• Directions for this task
Search the listing below for the line containing "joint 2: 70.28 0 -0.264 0". From there through the line containing "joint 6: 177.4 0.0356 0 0", transcribe every line exactly, both ends included.

• Supplied material
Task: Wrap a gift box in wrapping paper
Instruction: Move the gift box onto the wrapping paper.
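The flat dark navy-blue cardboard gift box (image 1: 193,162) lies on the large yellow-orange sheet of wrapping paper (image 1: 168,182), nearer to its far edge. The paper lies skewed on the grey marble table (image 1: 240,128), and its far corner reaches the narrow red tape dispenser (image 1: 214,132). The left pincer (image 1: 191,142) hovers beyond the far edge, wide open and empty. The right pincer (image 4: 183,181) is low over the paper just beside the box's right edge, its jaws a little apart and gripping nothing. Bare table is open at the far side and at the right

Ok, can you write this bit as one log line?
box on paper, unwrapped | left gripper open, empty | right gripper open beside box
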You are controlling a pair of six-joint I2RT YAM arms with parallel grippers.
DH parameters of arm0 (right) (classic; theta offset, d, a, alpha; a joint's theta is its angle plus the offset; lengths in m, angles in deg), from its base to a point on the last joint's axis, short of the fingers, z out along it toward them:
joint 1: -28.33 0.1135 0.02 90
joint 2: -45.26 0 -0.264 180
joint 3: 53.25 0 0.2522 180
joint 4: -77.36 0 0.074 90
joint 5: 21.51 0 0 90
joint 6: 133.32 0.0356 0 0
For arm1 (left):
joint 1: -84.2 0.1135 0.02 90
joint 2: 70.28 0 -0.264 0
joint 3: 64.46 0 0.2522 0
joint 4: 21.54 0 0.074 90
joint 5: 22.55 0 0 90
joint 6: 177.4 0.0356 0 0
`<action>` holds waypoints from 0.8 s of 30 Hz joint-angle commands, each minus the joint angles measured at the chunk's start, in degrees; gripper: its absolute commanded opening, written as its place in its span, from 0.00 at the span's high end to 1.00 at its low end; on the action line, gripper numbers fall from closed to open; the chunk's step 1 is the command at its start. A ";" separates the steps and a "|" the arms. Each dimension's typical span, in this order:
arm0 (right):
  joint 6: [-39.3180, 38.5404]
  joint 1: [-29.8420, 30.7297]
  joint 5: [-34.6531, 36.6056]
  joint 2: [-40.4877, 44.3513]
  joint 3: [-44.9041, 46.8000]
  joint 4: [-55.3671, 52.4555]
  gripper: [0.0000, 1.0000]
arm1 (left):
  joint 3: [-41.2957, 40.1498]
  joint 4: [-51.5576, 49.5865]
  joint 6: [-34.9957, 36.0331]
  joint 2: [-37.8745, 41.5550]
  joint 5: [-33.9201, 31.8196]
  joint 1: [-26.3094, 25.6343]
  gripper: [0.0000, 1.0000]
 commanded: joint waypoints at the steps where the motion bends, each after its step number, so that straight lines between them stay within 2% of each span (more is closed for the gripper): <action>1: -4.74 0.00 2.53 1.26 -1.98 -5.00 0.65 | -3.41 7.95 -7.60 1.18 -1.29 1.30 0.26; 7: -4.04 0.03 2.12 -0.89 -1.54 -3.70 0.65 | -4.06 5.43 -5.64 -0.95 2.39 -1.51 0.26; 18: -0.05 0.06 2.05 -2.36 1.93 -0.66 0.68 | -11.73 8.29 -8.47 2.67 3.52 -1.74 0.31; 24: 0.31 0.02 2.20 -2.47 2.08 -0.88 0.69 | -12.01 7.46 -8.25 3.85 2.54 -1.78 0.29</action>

• Exercise solution
joint 2: 70.28 0 -0.264 0
joint 3: 64.46 0 0.2522 0
joint 4: 21.54 0 0.074 90
joint 5: 22.55 0 0 90
joint 6: 177.4 0.0356 0 0

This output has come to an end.